Over the years, RGGI has expanded and evolved. New Jersey briefly withdrew in 2012 under Governor Chris Christie but rejoined in 2020. Virginia joined in 2021 but later announced plans to exit in 2024. Pennsylvania’s participation remains uncertain due to legal and political challenges. In 2017, RGGI states agreed to a 30% emissions cap reduction by 2030, strengthening the program’s impact.
RGGI has been highly successful, contributing to a 50% reduction in power sector CO₂ emissions since 2009, raising billions of dollars for clean energy programs, and serving as a model for other carbon pricing initiatives, including California’s Cap-and-Trade Program and, potentially, national policies.
How does RGGI work?
RGGI is overseen by a non profit called RGGI, Inc. that provides administrative and technical services. However, the program itself is implemented by state agencies responsible for energy and environmental regulation. Each state has a cap that it provides for its utilities and electricity providers. The regional cap for all RGGI states (adjusted for states that have left and joined) can be seen in the table below.

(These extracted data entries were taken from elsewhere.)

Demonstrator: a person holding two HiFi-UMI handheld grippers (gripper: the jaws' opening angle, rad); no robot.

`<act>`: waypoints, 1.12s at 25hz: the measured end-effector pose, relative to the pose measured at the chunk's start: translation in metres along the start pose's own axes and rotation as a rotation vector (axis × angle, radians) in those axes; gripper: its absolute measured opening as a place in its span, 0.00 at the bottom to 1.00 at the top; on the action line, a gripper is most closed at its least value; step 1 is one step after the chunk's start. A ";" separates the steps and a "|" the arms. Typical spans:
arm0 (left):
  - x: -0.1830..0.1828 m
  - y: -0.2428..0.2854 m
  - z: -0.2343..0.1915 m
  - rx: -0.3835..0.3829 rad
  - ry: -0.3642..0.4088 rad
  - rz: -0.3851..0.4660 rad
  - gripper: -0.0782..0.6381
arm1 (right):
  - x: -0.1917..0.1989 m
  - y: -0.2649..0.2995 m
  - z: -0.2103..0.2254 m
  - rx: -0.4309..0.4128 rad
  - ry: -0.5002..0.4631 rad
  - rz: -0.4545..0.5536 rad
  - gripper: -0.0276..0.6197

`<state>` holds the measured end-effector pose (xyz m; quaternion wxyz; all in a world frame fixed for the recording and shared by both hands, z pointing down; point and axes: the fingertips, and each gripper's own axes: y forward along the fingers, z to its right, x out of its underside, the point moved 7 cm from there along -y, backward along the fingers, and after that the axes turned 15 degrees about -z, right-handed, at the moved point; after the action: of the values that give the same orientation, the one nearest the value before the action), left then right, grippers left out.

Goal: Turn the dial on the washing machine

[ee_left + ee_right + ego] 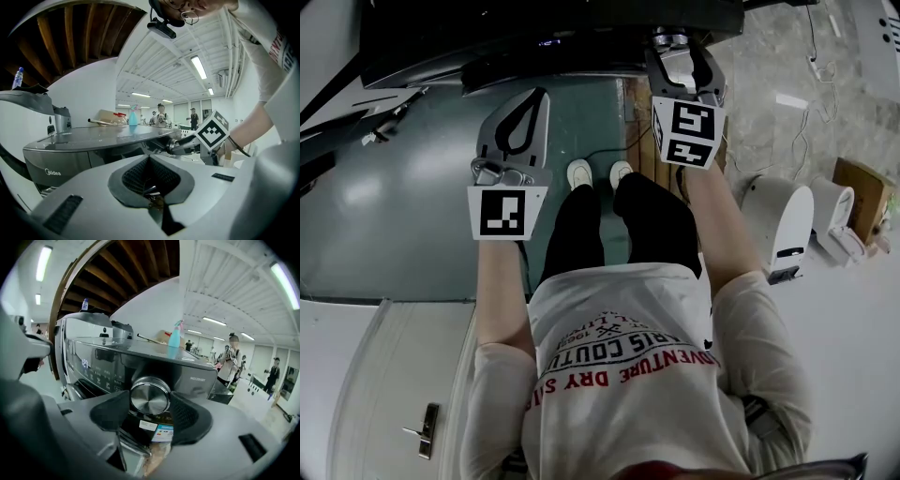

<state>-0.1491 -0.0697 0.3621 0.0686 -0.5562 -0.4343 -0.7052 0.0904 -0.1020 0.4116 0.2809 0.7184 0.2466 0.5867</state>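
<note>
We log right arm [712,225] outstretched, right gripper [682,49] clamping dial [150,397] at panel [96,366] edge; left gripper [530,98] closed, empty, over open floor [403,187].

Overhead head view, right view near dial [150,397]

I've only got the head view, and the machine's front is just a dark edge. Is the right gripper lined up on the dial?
Observer: Yes. The chrome dial sits between the pads of the right gripper, close at each edge; contact I can't confirm.
Operator: Is the panel on?
Observer: Blue digits glow left of the dial.
Operator: And the left gripper?
Observer: The left gripper is shut, empty, short of the washing machine.
</note>
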 end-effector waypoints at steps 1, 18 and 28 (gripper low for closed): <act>-0.001 0.000 0.000 -0.002 -0.002 0.005 0.13 | 0.001 0.001 0.001 -0.009 0.021 -0.003 0.48; -0.038 -0.030 0.002 -0.025 -0.054 0.018 0.13 | -0.027 -0.077 -0.008 -0.069 -0.046 0.134 0.32; -0.088 -0.090 -0.003 -0.059 0.014 0.072 0.13 | -0.069 -0.171 -0.029 -0.126 -0.115 0.221 0.10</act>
<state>-0.1702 -0.0504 0.2397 0.0805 -0.5683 -0.3929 -0.7185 0.0451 -0.0226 0.2491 0.2728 0.7547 0.1119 0.5861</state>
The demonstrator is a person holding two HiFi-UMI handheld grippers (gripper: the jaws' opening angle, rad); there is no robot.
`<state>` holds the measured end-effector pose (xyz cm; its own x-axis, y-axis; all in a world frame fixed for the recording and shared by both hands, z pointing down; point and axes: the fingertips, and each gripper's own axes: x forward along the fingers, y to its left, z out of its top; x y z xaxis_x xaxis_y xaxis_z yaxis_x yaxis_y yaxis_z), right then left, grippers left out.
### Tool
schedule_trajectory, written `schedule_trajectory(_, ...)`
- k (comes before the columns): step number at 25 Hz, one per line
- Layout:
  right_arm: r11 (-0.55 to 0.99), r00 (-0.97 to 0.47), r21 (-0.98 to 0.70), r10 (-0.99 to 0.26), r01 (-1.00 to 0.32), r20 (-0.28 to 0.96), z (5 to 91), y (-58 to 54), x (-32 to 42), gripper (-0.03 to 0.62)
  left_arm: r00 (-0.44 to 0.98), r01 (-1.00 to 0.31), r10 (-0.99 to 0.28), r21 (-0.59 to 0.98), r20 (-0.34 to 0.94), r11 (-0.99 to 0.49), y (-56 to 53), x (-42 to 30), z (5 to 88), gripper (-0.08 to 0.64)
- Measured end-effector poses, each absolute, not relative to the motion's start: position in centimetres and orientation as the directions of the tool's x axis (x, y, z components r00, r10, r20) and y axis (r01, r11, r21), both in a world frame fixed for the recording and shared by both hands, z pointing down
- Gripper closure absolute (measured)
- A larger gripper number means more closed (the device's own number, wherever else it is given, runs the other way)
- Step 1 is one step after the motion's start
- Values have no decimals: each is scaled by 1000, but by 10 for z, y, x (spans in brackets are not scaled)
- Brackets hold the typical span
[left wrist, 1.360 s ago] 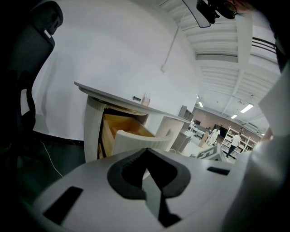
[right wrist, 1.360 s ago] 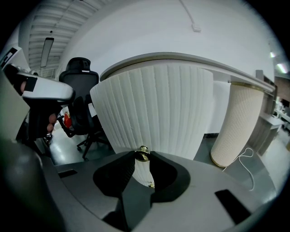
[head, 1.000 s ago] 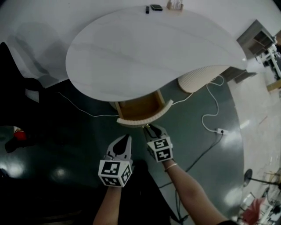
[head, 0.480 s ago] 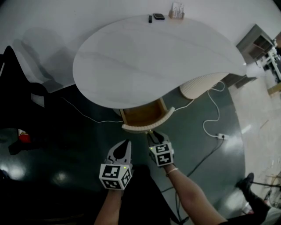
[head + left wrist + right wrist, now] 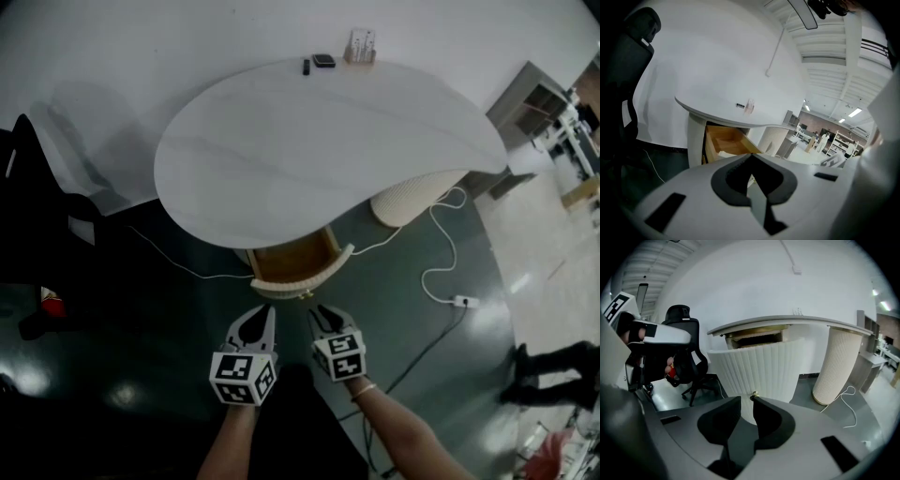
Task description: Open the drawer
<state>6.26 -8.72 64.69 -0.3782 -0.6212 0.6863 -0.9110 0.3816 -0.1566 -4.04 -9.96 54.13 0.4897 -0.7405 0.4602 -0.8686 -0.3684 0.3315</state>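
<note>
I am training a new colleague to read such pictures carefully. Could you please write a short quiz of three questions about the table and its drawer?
1. True or false: the drawer under the table is fully shut.
2. Where do the two small dark items lie? A) inside the drawer B) near the table's far edge C) on the floor
3. Fill in: the drawer's front is white and ribbed; its inside is ___-coloured.

Key
1. False: it stands pulled out, and its inside shows.
2. B
3. wood
</note>
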Motion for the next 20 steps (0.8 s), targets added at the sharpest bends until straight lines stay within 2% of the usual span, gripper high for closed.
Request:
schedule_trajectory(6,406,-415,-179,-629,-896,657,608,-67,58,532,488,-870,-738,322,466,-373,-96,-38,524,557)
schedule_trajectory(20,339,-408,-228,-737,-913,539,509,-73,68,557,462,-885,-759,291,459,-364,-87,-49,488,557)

There are 4 auctions a year in which obligated parties can purchase these allowances. In 2025 the auctions will take place on:
March 12, 2025
June 4, 2025
September 3, 2025
December 3, 2025
Each auction will allow obligated parties to purchase some allowances. Once all the allowances in a given auction are purchased, there is an emergency pool of allowances that are unlocked at whats called the Cost Containment Reserve (CCR). The cost containment reserve unlocks an additional 10 percent of that year’s RGGI Cap. Similar to the California Cap-and-Trade (Primer for that can be found here), is the compliance periods. In RGGI these are called control periods and can be seen below.
Also, similar to the California cap and trade, there are two type of compliance obligations
Interim Compliance Period Obligation: 50 percent of all obligations need to be submitted by March of the year after each calendar year that is not the final year of a control period.
Total Compliance Period Obligation: by March following the final year of the control period, an entity needs to cover all emissions that remain from the entire control period.
For example for the 2024 interim compliance period, December 4, 2024 will be the last auction, January 30, 2025 will be when data is reported, and March 3, 2025 is when 50% of 2024’s emissions worth of allowances have to be submitted for compliance.
RGGI Prices
Below is a chart of RGGI prices. In 2024, the RGGI market saw a spike in prices. The likeliest reason is strong demand in the auctions amidst concerns that future allowances will not be able to cover the interim year and control period, resulting in a drawing down of the allowance bank. As a result, the CCR was triggered and completely depleted in the first auction (March of 2024). Strong demand continued until a potential program update was released, stating that there could be 2 CCR’s for each interim period 2027 onwards.
The market will continue to monitor the program review since it is ongoing and will have major implications for the fundamental outlook of RGGI allowances going forward. In the short term, demand continues to be at strong levels amidst increased electricity usage in the RGGI states while supply shrinks every year.
Participants in the RGGI Market
The auction and secondary allowance markets for RGGI are dominated by utilities, power generators, power traders, and some trade houses. For a wider pool of participants, there are also funds and other traders utilizing futures contracts on both ICE and Nodal exchanges that have seen liquidity growing significantly over the past year. Finally, Kraneshares includes RGGI allowances as part of the basket in it’s Global Carbon Strategy ETF, ticker KRBN.